### Exercise prompt
Every line from the one containing "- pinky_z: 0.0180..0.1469" to the one containing "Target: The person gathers" in the records below, both included, must be set down exactly, and no other line.

+++ Entries provided +++

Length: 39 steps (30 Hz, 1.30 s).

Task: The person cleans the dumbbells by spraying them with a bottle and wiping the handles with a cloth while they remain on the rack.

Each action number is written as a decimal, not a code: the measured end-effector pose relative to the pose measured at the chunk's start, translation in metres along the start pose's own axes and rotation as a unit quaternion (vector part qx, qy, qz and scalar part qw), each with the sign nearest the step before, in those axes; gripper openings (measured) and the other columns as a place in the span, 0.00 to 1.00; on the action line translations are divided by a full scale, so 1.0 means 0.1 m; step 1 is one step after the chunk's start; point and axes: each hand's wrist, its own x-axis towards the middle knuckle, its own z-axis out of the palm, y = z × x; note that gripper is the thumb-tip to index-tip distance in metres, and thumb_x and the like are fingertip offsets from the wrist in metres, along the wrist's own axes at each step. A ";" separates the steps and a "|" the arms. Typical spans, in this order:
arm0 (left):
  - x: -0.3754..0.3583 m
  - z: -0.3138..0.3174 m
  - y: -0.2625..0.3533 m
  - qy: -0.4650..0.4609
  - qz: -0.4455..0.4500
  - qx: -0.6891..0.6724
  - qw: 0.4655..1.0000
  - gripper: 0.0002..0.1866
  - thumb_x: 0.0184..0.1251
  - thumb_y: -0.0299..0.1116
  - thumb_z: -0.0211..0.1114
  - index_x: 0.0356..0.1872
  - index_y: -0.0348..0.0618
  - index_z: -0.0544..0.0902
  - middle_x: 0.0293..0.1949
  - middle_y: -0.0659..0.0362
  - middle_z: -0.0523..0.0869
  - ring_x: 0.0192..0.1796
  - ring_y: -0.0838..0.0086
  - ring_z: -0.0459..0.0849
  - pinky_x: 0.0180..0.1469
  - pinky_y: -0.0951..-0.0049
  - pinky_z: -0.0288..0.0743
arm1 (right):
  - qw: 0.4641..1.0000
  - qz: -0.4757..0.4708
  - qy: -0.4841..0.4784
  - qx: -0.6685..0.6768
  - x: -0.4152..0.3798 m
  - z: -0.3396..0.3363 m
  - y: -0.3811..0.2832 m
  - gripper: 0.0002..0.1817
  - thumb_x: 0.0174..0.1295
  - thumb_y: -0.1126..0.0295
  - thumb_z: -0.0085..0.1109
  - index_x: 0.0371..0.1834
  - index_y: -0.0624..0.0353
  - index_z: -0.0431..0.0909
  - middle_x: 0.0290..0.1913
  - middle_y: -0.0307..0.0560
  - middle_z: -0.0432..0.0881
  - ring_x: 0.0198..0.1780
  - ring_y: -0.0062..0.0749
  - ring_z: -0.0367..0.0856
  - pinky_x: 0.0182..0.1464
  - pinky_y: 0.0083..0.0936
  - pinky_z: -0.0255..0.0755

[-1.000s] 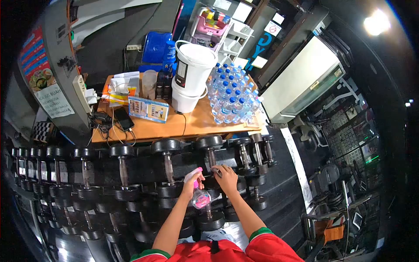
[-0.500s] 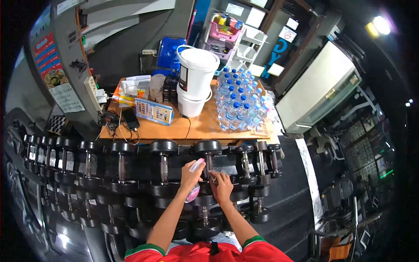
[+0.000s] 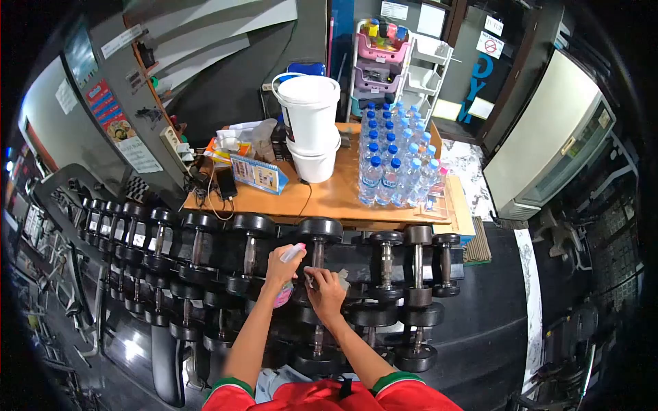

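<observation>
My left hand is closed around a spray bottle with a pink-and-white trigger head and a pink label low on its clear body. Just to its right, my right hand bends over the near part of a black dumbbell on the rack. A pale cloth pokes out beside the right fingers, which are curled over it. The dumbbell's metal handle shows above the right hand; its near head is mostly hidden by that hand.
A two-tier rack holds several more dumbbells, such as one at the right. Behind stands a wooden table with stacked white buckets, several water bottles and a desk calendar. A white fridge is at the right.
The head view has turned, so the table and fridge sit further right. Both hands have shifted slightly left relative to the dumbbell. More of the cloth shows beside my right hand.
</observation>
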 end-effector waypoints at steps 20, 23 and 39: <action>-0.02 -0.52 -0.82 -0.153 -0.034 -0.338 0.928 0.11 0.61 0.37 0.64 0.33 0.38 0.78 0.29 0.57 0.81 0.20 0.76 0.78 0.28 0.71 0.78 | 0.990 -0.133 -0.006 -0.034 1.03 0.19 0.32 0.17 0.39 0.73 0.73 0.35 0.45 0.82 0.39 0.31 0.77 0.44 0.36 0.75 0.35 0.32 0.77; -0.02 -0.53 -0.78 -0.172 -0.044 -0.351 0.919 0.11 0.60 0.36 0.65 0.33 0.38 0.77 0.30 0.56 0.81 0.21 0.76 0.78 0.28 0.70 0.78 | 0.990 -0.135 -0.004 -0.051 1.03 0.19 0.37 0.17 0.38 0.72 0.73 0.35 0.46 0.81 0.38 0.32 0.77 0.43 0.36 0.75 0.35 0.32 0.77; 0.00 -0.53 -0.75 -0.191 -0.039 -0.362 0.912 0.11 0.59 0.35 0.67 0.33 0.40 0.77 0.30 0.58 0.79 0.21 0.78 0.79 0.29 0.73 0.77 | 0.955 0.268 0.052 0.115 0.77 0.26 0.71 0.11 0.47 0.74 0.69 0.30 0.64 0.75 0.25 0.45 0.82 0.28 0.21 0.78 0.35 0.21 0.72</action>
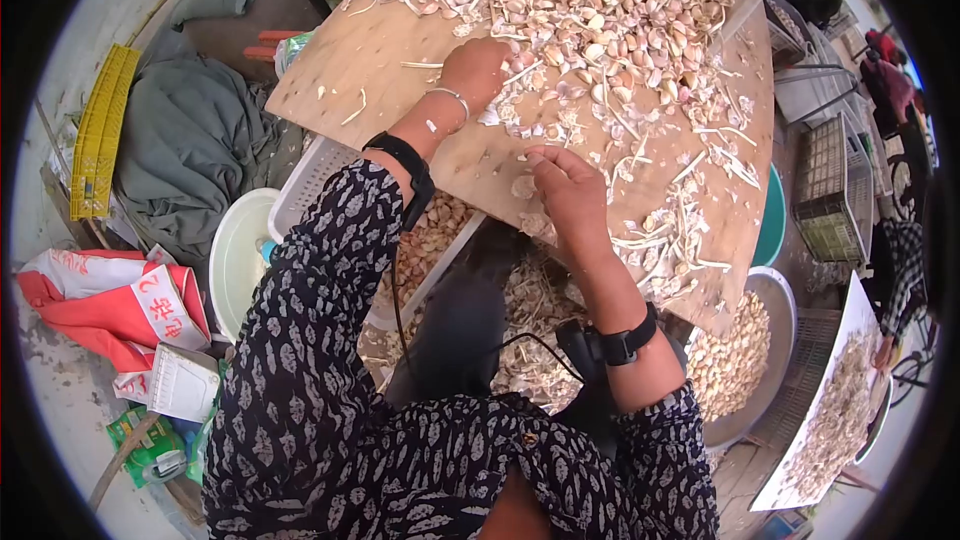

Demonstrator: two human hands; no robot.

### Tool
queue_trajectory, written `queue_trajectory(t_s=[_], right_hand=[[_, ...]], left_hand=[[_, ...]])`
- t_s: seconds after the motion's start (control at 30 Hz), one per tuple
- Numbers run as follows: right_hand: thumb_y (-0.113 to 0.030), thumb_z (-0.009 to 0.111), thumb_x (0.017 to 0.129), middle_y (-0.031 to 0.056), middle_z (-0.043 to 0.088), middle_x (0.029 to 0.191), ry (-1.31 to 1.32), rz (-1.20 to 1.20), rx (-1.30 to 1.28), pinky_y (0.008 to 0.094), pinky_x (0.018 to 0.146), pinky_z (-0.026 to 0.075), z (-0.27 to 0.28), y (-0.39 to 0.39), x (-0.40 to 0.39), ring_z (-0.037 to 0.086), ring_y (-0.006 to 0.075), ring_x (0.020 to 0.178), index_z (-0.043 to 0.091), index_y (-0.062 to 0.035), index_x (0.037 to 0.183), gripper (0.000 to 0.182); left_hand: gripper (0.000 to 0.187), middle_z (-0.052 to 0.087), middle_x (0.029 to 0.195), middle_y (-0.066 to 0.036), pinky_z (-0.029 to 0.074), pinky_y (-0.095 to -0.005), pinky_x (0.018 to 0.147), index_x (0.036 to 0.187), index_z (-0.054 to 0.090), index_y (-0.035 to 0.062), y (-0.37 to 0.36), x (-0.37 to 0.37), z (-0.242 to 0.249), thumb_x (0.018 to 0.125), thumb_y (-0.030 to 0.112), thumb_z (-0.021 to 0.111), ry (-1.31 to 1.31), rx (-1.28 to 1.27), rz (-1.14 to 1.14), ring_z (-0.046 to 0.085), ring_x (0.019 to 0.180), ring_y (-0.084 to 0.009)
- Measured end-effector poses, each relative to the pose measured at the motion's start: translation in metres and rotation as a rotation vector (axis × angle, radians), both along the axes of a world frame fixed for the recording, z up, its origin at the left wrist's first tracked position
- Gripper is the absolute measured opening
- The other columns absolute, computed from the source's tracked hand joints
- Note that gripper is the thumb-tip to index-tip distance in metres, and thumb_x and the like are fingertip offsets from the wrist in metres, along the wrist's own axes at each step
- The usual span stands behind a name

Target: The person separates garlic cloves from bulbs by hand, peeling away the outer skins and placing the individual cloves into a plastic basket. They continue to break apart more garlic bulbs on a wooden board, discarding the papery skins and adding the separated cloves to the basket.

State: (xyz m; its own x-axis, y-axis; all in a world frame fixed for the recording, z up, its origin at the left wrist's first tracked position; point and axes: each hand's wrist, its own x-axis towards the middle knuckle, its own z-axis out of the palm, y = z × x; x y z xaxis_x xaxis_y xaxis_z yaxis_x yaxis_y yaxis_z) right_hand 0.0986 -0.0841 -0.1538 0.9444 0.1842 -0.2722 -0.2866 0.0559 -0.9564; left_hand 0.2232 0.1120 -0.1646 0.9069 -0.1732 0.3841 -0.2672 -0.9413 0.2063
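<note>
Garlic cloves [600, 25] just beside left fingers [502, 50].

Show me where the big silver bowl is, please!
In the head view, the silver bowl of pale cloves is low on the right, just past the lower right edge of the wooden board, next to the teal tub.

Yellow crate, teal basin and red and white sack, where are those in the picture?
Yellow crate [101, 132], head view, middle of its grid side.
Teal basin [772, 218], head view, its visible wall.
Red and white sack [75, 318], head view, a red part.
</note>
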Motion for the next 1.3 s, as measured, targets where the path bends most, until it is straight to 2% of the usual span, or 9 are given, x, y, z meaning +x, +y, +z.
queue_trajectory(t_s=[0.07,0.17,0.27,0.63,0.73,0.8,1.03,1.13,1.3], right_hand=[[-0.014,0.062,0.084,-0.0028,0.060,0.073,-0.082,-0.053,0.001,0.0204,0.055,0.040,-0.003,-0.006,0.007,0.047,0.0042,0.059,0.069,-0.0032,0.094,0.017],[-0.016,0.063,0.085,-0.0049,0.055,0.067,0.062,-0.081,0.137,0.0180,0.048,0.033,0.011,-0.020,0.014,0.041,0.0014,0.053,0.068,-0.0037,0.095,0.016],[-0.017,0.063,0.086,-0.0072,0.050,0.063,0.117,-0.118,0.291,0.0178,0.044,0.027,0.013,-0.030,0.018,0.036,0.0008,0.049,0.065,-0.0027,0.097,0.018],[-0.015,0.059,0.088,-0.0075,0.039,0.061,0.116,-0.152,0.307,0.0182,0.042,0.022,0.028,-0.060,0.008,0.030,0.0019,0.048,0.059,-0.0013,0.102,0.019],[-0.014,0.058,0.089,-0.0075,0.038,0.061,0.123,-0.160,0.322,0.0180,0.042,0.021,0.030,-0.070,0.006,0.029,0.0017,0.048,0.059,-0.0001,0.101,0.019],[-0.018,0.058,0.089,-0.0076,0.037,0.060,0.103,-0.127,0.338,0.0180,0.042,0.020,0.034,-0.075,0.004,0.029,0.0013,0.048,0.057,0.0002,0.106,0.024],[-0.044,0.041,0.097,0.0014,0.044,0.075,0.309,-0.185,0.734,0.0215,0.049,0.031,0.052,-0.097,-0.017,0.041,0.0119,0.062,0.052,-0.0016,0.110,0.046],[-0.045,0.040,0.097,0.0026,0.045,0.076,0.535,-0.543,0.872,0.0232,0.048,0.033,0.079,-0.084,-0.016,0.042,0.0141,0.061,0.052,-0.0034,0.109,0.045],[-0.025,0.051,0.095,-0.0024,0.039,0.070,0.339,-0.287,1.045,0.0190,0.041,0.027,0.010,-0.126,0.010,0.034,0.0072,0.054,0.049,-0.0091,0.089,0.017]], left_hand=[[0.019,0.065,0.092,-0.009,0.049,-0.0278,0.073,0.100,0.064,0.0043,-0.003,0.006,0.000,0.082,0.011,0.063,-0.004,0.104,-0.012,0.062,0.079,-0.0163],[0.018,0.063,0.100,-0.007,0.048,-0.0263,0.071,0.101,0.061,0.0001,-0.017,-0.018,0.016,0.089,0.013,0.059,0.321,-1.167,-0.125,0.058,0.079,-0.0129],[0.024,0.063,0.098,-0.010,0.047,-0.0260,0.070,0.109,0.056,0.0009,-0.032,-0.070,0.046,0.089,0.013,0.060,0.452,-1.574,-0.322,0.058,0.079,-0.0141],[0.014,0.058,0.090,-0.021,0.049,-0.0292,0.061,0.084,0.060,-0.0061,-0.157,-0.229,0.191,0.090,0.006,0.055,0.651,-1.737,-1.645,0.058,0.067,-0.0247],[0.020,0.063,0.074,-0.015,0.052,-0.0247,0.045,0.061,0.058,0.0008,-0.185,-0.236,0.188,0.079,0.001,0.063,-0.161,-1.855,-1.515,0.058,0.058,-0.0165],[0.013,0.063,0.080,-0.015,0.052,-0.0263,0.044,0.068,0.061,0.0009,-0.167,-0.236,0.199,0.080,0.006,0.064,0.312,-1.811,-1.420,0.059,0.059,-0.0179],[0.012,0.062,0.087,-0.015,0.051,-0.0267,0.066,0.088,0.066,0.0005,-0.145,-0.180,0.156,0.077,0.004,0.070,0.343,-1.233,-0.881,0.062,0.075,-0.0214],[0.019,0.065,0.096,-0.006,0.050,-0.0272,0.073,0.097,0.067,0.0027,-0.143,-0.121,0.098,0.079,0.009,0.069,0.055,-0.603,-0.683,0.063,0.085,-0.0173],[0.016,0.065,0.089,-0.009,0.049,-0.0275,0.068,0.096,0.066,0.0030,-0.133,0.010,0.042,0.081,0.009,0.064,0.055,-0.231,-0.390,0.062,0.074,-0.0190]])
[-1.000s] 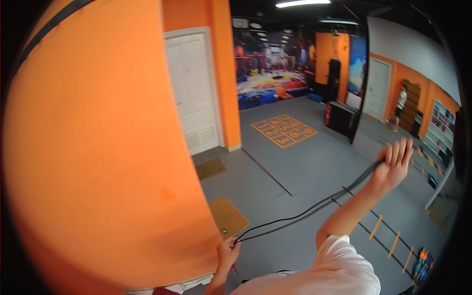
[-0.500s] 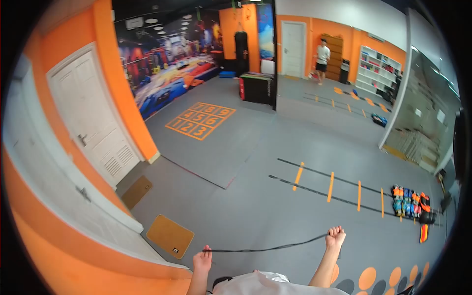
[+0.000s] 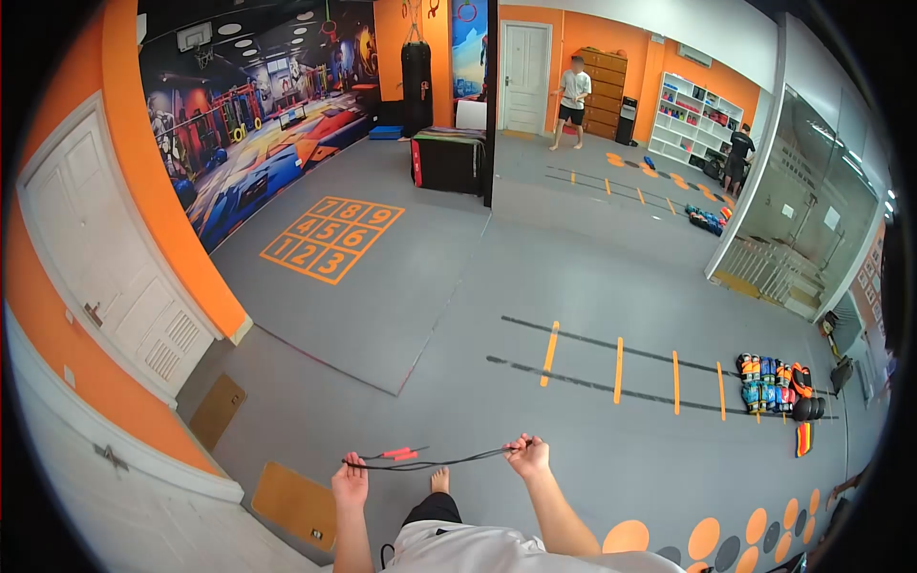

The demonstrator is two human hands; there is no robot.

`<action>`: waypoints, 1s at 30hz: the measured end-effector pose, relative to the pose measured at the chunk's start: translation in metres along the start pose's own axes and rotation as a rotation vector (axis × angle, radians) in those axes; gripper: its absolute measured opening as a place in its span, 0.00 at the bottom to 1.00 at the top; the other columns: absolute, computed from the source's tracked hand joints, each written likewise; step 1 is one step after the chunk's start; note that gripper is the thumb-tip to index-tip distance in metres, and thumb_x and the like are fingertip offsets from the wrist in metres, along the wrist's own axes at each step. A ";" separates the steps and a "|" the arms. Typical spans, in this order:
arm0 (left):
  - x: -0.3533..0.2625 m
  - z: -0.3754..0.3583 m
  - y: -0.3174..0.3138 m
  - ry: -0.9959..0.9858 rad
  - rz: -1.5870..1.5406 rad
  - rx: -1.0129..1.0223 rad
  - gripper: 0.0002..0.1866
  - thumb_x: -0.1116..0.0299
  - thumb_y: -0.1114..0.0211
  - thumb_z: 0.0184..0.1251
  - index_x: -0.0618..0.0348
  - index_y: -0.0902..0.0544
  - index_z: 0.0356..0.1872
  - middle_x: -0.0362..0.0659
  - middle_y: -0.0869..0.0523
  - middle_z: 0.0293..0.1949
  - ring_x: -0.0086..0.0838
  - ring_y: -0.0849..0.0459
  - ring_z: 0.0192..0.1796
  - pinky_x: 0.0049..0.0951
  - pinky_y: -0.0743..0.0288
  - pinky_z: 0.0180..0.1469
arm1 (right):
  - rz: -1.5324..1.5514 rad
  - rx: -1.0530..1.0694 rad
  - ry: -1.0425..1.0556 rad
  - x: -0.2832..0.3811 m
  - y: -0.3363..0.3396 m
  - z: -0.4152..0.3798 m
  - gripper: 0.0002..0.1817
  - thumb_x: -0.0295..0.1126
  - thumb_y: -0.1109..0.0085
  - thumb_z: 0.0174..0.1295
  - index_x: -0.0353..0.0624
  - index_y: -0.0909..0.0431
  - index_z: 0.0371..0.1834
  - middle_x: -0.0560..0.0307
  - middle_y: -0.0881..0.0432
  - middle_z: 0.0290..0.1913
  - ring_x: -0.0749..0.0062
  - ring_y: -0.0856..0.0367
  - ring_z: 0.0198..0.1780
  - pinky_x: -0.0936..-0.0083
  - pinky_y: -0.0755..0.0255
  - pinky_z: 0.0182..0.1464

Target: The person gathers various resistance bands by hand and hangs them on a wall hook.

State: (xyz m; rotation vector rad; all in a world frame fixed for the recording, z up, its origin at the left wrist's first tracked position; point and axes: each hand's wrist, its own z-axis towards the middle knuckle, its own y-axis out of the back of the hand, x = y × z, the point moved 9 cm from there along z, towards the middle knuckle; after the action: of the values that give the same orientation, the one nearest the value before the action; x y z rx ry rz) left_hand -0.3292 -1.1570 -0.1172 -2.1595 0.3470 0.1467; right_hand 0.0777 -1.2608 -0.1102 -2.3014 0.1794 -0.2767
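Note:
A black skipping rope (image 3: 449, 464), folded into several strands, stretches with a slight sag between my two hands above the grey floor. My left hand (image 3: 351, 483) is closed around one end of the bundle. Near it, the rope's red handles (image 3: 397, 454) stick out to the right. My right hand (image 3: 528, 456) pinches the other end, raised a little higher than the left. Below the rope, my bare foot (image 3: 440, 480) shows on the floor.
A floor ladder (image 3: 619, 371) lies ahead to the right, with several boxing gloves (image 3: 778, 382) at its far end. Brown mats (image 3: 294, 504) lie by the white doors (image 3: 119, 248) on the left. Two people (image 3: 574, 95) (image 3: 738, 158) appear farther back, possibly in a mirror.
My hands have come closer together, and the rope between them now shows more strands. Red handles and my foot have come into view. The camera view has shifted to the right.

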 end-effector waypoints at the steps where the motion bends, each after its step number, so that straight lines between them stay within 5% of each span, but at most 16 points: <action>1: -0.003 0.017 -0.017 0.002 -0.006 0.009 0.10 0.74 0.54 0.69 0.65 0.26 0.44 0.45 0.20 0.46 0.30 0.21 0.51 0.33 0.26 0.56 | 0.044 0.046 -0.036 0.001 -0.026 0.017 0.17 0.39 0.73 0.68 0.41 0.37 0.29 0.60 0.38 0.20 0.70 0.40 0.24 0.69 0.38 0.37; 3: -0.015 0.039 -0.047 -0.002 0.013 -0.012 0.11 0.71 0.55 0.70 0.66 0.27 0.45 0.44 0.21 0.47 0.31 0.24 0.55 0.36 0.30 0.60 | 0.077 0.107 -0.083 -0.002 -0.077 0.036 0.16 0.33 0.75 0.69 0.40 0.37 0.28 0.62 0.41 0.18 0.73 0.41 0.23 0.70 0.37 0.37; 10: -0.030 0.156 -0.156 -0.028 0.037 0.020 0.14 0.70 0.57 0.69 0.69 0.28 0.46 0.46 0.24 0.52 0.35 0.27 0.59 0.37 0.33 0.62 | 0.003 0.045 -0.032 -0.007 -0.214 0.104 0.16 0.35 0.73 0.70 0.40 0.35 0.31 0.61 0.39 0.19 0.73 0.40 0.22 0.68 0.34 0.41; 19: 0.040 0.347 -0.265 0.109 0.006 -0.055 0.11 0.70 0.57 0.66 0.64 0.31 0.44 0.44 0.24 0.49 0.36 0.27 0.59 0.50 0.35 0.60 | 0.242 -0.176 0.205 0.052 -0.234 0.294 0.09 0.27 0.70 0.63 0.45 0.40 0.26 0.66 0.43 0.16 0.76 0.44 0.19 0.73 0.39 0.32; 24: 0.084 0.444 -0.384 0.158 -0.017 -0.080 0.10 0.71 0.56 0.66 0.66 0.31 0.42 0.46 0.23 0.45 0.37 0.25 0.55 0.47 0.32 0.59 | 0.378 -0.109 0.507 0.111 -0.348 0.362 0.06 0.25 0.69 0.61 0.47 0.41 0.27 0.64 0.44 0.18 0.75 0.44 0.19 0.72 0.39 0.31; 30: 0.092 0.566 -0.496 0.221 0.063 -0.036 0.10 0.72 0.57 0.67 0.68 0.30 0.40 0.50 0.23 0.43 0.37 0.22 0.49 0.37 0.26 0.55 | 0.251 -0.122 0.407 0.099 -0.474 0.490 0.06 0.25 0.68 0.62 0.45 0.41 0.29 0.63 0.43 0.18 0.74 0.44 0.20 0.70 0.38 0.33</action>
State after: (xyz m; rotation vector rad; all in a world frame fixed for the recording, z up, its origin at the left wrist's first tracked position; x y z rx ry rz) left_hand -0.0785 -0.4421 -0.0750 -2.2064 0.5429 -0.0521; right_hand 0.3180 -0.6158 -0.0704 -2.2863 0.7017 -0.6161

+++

### Written answer
  - pinky_z: 0.0180..0.1469
arm1 (right):
  - rz: -1.5324..1.5514 rad
  - rx: -1.0530..1.0694 rad
  - ry: -1.0425..1.0556 rad
  - x: -0.2832..0.3811 m
  - y: -0.3363..0.3396 m
  - z: -0.4152..0.3798 m
  - gripper: 0.0002..0.1817
  - thumb_x: -0.0295..0.1126
  - thumb_y: -0.1109..0.0085
  - thumb_z: 0.0174..0.1295
  - index_x: -0.0353..0.0624
  - index_y: -0.0909..0.0431
  - index_z: 0.0371..0.1834
  - middle_x: -0.0560..0.0307
  - middle_y: -0.0881..0.0432
  - middle_z: 0.0290..0.1913
  - ring_x: -0.0749..0.0062
  - ring_y: -0.0856..0.0367
  - ring_z: 0.0198..0.1780
  - pinky_x: -0.0936..-0.0083
  - pinky_y: -0.0755..0.0255
  - pinky_z: 0.0182..0.1464

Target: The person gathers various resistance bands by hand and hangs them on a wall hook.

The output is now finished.